'''
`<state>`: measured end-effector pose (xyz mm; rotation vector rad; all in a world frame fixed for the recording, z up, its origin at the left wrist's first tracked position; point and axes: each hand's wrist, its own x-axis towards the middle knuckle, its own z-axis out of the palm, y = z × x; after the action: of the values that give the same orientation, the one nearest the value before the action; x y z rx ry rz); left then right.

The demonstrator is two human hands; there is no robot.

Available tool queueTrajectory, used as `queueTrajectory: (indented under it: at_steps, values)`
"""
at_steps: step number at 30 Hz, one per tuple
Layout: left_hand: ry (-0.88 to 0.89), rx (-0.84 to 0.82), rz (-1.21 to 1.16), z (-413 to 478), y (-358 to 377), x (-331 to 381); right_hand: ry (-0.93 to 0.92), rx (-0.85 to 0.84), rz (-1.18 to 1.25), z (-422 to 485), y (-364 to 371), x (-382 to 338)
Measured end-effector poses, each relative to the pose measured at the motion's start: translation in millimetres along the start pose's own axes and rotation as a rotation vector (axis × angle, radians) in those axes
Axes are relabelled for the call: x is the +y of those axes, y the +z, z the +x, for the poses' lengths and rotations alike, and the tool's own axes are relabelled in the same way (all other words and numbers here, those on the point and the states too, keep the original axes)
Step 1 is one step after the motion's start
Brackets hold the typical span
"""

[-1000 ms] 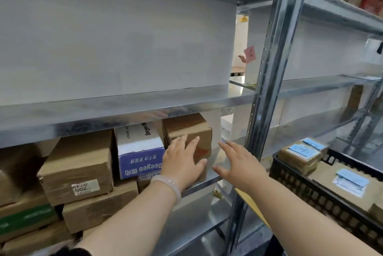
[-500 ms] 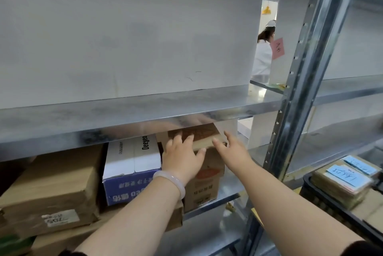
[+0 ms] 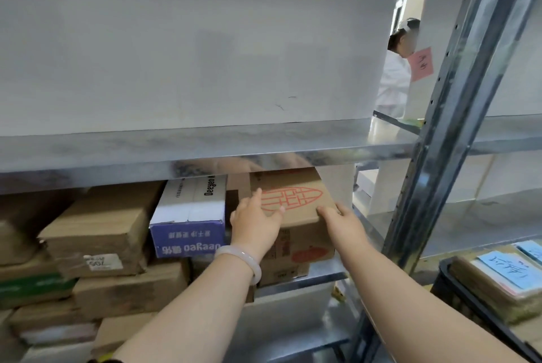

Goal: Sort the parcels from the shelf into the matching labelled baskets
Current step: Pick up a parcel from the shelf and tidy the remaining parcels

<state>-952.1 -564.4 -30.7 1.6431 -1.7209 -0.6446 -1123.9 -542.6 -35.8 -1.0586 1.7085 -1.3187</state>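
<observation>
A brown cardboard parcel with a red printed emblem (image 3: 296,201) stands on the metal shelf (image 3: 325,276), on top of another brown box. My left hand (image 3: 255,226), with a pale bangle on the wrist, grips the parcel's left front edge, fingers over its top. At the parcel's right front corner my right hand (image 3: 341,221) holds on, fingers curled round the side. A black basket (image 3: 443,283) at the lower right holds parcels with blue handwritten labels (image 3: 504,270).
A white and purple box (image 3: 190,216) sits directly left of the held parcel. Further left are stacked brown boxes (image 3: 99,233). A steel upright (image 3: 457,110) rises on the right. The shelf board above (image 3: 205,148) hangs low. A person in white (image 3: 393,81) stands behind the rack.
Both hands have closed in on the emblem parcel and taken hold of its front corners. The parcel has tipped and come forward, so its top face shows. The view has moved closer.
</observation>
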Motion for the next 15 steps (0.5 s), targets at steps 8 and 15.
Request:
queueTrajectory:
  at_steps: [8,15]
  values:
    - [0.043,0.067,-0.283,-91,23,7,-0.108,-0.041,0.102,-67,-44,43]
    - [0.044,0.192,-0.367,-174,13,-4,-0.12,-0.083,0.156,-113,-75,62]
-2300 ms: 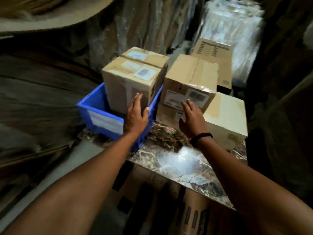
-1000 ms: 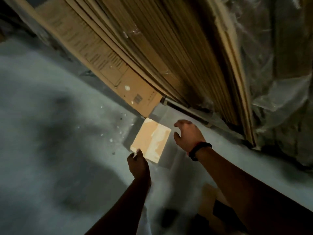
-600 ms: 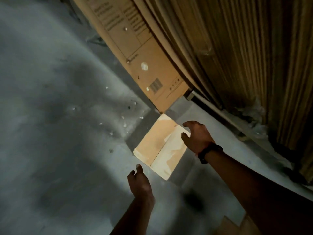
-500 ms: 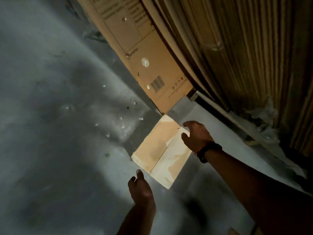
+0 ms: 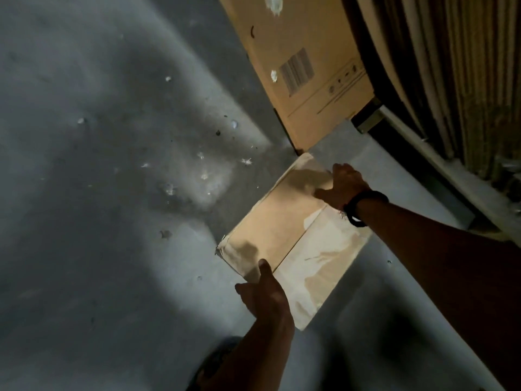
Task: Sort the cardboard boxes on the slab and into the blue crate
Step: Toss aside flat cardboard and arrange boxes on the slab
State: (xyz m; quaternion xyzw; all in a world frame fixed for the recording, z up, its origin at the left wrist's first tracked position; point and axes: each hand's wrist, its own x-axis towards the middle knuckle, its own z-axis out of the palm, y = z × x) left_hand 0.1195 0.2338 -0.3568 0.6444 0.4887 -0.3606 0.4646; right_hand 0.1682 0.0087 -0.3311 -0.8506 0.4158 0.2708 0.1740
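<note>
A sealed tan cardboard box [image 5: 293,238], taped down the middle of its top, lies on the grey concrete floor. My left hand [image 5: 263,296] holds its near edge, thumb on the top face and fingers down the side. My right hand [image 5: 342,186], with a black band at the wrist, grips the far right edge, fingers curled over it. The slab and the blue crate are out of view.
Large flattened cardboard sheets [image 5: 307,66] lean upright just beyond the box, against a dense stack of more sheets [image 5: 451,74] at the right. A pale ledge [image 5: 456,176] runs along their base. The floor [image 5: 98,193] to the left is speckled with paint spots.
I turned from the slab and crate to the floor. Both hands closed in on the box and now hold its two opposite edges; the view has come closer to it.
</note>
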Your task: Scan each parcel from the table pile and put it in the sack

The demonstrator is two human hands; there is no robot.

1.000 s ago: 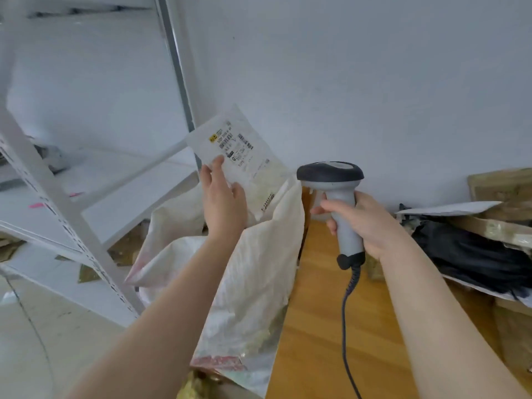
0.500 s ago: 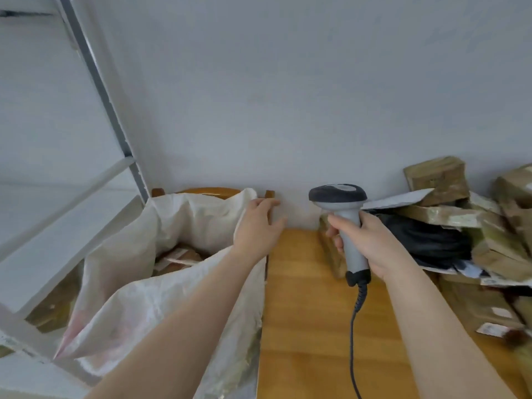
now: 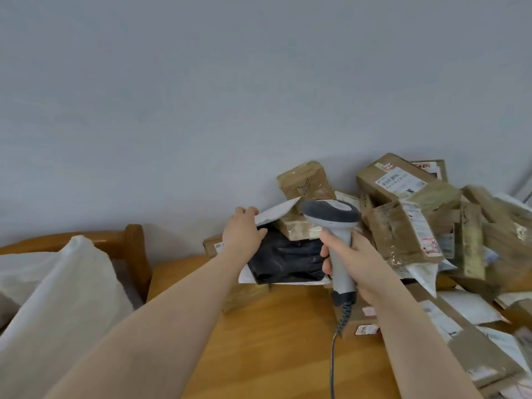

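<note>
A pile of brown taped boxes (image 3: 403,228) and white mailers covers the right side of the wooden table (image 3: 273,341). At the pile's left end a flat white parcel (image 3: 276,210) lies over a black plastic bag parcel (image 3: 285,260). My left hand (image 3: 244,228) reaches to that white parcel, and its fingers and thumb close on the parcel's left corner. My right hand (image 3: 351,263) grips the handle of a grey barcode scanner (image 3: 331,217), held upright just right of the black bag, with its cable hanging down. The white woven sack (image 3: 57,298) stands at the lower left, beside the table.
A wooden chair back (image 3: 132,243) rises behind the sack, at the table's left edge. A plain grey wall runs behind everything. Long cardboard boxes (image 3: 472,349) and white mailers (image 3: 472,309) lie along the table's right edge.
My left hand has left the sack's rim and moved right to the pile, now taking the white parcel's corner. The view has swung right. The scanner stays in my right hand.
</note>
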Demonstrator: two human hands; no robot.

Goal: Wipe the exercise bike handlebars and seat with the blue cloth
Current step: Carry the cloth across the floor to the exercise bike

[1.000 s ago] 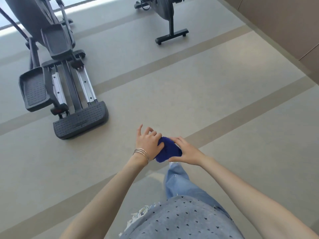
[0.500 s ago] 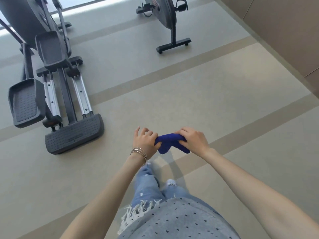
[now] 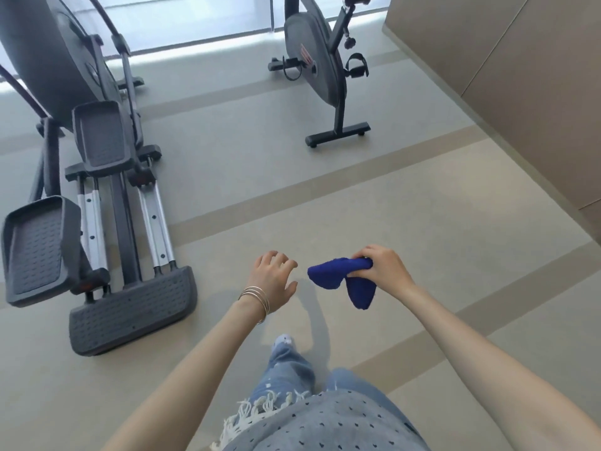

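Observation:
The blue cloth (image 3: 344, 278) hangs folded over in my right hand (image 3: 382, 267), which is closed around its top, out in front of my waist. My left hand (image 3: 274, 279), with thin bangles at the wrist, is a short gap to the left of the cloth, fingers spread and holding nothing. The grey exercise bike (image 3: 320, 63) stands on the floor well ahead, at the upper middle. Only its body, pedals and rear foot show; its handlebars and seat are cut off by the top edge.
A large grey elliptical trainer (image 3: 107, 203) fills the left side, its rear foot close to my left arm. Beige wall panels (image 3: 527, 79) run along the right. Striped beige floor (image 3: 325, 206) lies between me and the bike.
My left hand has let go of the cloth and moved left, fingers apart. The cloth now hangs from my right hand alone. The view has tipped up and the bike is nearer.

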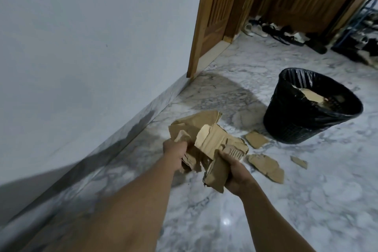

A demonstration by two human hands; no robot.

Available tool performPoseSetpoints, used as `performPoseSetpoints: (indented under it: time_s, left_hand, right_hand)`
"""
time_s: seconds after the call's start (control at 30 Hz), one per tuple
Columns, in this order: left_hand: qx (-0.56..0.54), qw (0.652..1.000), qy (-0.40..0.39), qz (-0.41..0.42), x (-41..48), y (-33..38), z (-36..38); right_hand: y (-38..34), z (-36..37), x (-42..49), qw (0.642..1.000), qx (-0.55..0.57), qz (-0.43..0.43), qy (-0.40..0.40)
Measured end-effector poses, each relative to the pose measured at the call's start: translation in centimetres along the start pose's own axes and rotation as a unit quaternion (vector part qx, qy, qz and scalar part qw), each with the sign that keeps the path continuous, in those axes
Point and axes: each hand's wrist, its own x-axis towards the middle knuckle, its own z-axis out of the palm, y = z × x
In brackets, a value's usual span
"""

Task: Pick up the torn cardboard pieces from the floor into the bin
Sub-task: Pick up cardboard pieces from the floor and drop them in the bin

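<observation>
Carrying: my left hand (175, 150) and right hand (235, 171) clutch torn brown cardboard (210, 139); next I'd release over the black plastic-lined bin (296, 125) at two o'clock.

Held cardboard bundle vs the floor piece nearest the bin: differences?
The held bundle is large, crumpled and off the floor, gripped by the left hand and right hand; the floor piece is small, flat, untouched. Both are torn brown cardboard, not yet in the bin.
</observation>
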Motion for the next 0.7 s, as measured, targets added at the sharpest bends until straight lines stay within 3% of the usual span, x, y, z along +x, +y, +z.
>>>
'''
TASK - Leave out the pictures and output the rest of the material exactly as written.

PROBLEM SOLUTION -
`<state>`: measured end-effector pose (xyz mm; rotation vector rad; all in a world frame fixed for the recording, z up, its origin at the left wrist's first tracked position; point and axes: each hand's wrist, its own x-axis towards the middle knuckle, its own z-axis out of the palm, y = z × x; after the action: of the values that give the same orientation, the one nearest the value before the action; x y z rx ry rz); left then right.

The demonstrator is two human hands; there is no robot.

Available tool queueTrajectory, used as `queueTrajectory: (indented under it: at_steps, values)`
"""
at_steps: step number at 30 Hz, one per tuple
Layout: left_hand: ry (-0.88 to 0.89), rx (-0.84 to 0.82), rz (-1.21 to 1.16), z (-413 to 478), y (-358 to 377), x (-331 to 381); right_hand: ry (-0.93 to 0.92), rx (-0.85 to 0.84), rz (-1.18 to 1.25), z (-422 to 485), y (-364 to 371), x (-382 to 338)
Measured end-effector poses, each relative to the pose measured at the motion's start: translation in millimetres along the start pose's own axes and rotation as a rotation vector (axis × angle, radians) in those axes
Axes are relabelled for the call: x is the +y of those axes, y the +z, z the +x, for the poses' lengths and rotations alike, and the tool's own axes are relabelled in the same way (all other words and numbers here, those on the point and the states too, keep the original axes)
Step 1 is one step after the motion's start
Brackets hold the typical span
"""

[-1000 ms] 
[-500 ms] 
[+0 ms] 

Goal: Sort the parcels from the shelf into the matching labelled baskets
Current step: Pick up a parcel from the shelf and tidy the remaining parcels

<state>-952.1 -564.4 -30.7 1.6431 -1.7209 -0.6446 -1123.9 -542.6 -35.8 -1.0586 1.7085 -1.3187</state>
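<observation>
A brown cardboard parcel with a red printed emblem (image 3: 296,201) stands on the metal shelf (image 3: 325,276), on top of another brown box. My left hand (image 3: 255,226), with a pale bangle on the wrist, grips the parcel's left front edge, fingers over its top. At the parcel's right front corner my right hand (image 3: 341,221) holds on, fingers curled round the side. A black basket (image 3: 443,283) at the lower right holds parcels with blue handwritten labels (image 3: 504,270).
A white and purple box (image 3: 190,216) sits directly left of the held parcel. Further left are stacked brown boxes (image 3: 99,233). A steel upright (image 3: 457,110) rises on the right. The shelf board above (image 3: 205,148) hangs low. A person in white (image 3: 393,81) stands behind the rack.
Both hands have closed in on the emblem parcel and taken hold of its front corners. The parcel has tipped and come forward, so its top face shows. The view has moved closer.
</observation>
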Motion for the next 15 steps (0.5 s), targets at steps 8 and 15.
Request:
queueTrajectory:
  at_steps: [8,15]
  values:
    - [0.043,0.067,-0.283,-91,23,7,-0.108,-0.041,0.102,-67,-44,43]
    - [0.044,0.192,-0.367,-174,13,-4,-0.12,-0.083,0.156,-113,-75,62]
-2300 ms: 
-1000 ms: 
-600 ms: 
-500 ms: 
+0 ms: 
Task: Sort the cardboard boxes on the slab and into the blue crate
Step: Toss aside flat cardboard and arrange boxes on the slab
State: (xyz m; quaternion xyzw; all in a world frame fixed for the recording, z up, its origin at the left wrist's first tracked position; point and axes: each hand's wrist, its own x-axis towards the middle knuckle, its own z-axis out of the palm, y = z × x) left_hand 0.1195 0.2338 -0.3568 0.6444 0.4887 -0.3606 0.4646; right_hand 0.1682 0.0087 -0.3311 -0.8506 0.4158 0.2708 0.1740
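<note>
A sealed tan cardboard box [image 5: 293,238], taped down the middle of its top, lies on the grey concrete floor. My left hand [image 5: 263,296] holds its near edge, thumb on the top face and fingers down the side. My right hand [image 5: 342,186], with a black band at the wrist, grips the far right edge, fingers curled over it. The slab and the blue crate are out of view.
Large flattened cardboard sheets [image 5: 307,66] lean upright just beyond the box, against a dense stack of more sheets [image 5: 451,74] at the right. A pale ledge [image 5: 456,176] runs along their base. The floor [image 5: 98,193] to the left is speckled with paint spots.
I turned from the slab and crate to the floor. Both hands closed in on the box and now hold its two opposite edges; the view has come closer to it.
</note>
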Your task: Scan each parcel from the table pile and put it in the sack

The demonstrator is two human hands; there is no robot.

1.000 s ago: 
0.500 s ago: 
now: 

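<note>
A pile of brown taped boxes (image 3: 403,228) and white mailers covers the right side of the wooden table (image 3: 273,341). At the pile's left end a flat white parcel (image 3: 276,210) lies over a black plastic bag parcel (image 3: 285,260). My left hand (image 3: 244,228) reaches to that white parcel, and its fingers and thumb close on the parcel's left corner. My right hand (image 3: 351,263) grips the handle of a grey barcode scanner (image 3: 331,217), held upright just right of the black bag, with its cable hanging down. The white woven sack (image 3: 57,298) stands at the lower left, beside the table.
A wooden chair back (image 3: 132,243) rises behind the sack, at the table's left edge. A plain grey wall runs behind everything. Long cardboard boxes (image 3: 472,349) and white mailers (image 3: 472,309) lie along the table's right edge.
My left hand has left the sack's rim and moved right to the pile, now taking the white parcel's corner. The view has swung right. The scanner stays in my right hand.
</note>
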Demonstrator: two human hands; no robot.

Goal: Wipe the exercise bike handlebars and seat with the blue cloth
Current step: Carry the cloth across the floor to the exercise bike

[1.000 s ago] 
[0.500 s ago] 
[now] 

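Observation:
The blue cloth (image 3: 344, 278) hangs folded over in my right hand (image 3: 382, 267), which is closed around its top, out in front of my waist. My left hand (image 3: 274, 279), with thin bangles at the wrist, is a short gap to the left of the cloth, fingers spread and holding nothing. The grey exercise bike (image 3: 320, 63) stands on the floor well ahead, at the upper middle. Only its body, pedals and rear foot show; its handlebars and seat are cut off by the top edge.
A large grey elliptical trainer (image 3: 107, 203) fills the left side, its rear foot close to my left arm. Beige wall panels (image 3: 527, 79) run along the right. Striped beige floor (image 3: 325, 206) lies between me and the bike.
My left hand has let go of the cloth and moved left, fingers apart. The cloth now hangs from my right hand alone. The view has tipped up and the bike is nearer.
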

A demonstration by two human hands; no robot.

Available tool performPoseSetpoints, used as `performPoseSetpoints: (indented under it: time_s, left_hand, right_hand)`
"""
time_s: seconds after the call's start (control at 30 Hz), one per tuple
Columns, in this order: left_hand: qx (-0.56..0.54), qw (0.652..1.000), qy (-0.40..0.39), qz (-0.41..0.42), x (-41..48), y (-33..38), z (-36..38); right_hand: y (-38..34), z (-36..37), x (-42..49), qw (0.642..1.000), qx (-0.55..0.57), qz (-0.43..0.43), qy (-0.40..0.40)
Measured end-effector poses, each relative to the pose measured at the call's start: translation in centimetres along the start pose's own axes and rotation as a unit quaternion (vector part qx, qy, qz and scalar part qw), each with the sign that keeps the path continuous, in those axes
Point and axes: each hand's wrist, its own x-axis towards the middle knuckle, its own z-axis out of the palm, y = z × x
In brackets, a value's usual span
"""

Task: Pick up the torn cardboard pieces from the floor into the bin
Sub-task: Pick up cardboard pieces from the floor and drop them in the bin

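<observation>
Carrying: my left hand (175, 150) and right hand (235, 171) clutch torn brown cardboard (210, 139); next I'd release over the black plastic-lined bin (296, 125) at two o'clock.

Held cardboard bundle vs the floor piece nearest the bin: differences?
The held bundle is large, crumpled and off the floor, gripped by the left hand and right hand; the floor piece is small, flat, untouched. Both are torn brown cardboard, not yet in the bin.
</observation>
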Motion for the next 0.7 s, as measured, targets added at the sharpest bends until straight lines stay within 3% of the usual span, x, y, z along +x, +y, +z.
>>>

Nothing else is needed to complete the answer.